Slack wirft Microsoft unfairen Wettbewerb vor

Der Hersteller der gleichnamigen Bürokommunikationssoftware Slack hat eine Beschwerde bei der EU-Kommission gegen Microsoft eingereicht.
Slack beschwert sich bei der EU-Kommission
(Quelle: shutterstock.com/DJSinop)
Der Bürokommunikationsdienst Slack wirft Microsoft bei der EU-Kommission unfairen Wettbewerb vor. Microsoft bündele widerrechtlich seine Konkurrenz-Anwendung Teams mit der Bürosoftware Office, betonte Slack am Mittwoch. Deswegen habe man eine Beschwerde in Brüssel eingereicht. Von Microsoft gab es zunächst keine Reaktion zu dem Vorstoss.

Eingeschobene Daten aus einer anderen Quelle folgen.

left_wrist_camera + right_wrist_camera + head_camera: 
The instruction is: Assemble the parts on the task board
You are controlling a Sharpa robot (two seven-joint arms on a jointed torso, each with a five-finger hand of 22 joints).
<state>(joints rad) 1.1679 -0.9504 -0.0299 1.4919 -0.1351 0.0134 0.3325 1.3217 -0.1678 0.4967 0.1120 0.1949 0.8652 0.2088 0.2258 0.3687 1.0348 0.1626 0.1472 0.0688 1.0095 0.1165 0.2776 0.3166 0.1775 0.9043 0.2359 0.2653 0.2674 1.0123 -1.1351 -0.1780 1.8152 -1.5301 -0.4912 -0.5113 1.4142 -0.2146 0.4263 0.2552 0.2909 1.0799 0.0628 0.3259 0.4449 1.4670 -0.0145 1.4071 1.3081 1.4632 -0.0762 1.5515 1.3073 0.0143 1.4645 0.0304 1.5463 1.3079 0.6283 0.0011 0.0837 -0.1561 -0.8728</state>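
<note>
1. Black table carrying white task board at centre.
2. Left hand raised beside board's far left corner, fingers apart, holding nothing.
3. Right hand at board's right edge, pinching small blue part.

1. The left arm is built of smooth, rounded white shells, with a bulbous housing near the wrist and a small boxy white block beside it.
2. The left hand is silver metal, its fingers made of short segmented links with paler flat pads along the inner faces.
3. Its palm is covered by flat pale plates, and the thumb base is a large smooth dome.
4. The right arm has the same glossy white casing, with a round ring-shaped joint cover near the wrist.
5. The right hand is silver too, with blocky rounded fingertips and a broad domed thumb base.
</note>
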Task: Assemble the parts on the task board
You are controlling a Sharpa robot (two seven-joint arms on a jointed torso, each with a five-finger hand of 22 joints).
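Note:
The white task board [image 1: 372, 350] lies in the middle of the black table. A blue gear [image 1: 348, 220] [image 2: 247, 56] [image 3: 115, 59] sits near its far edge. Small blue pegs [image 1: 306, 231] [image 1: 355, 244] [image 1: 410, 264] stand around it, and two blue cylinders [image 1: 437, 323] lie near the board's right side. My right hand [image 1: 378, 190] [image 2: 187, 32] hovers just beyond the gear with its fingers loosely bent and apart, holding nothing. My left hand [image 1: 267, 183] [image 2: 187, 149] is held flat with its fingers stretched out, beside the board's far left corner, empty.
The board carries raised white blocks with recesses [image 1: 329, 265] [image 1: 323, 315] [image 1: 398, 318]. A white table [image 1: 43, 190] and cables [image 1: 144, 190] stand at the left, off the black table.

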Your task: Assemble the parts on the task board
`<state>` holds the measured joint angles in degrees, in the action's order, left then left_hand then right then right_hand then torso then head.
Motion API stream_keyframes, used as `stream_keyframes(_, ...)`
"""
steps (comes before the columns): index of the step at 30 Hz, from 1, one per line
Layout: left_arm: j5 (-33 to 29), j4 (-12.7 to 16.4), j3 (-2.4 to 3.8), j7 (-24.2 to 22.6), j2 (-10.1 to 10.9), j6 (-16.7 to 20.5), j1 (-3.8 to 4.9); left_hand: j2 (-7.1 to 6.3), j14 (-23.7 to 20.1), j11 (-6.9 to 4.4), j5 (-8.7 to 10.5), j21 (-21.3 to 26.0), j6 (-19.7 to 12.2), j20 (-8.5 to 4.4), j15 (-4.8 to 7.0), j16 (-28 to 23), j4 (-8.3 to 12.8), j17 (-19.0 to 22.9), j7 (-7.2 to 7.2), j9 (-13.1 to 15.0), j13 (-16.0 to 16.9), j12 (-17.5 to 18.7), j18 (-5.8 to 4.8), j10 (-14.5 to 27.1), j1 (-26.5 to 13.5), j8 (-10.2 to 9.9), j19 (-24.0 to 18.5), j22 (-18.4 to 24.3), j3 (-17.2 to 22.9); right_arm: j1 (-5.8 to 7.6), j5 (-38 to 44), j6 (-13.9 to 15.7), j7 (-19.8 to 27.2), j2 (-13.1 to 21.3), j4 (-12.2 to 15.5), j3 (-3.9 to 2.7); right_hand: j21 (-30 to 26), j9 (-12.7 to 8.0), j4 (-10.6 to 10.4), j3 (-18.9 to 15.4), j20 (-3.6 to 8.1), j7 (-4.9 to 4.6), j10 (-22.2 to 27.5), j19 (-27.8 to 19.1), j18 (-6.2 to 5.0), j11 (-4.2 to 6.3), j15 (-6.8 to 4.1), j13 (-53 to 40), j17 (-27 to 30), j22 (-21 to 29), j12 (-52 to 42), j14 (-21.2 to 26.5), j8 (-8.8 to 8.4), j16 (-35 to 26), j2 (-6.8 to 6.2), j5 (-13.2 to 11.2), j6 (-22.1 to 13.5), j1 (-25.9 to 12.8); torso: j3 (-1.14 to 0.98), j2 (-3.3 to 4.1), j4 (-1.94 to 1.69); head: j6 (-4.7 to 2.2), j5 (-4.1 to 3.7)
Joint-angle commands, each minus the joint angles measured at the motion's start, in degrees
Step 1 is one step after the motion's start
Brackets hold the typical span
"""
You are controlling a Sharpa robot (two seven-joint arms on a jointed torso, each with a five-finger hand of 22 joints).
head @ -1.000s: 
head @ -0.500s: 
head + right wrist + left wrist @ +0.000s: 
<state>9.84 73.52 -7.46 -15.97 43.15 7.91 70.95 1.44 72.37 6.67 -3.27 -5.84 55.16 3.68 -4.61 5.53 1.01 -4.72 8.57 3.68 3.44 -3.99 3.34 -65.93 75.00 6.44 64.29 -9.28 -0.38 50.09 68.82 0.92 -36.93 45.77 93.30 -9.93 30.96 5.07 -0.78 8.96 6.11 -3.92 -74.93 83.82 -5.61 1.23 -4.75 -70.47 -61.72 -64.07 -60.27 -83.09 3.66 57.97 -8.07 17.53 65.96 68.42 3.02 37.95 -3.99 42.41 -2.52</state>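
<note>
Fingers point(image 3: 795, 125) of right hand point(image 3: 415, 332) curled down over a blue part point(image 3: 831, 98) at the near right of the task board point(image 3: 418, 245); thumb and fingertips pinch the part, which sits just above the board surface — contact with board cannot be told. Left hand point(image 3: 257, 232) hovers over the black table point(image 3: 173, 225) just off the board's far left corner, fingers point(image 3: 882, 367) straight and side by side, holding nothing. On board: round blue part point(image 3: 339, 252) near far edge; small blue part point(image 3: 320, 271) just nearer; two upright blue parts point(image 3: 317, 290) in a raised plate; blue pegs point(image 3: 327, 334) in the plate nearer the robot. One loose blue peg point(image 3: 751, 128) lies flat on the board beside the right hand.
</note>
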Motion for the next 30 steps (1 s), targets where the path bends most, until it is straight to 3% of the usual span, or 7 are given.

Microsoft falle in alte Verhaltensmuster zurück, kritisierte Slack in Anspielung auf frühere Wettbewerbsverfahren, in denen es unter anderem um die Bündelung des Webbrowsers Internet Explorer und des Betriebssystems Windows ging. Microsoft war wegen der Vorwürfe vor 20 Jahren beinahe zerschlagen worden und agierte seitdem sehr vorsichtig in Wettbewerbsfragen. 
Slack und Teams bieten Chats sowie Audio- und Videokonferenzen am Arbeitsplatz. Slack-Chef Stewart Butterfield hatte schon früher die Bündelung von Teams mit Office kritisiert.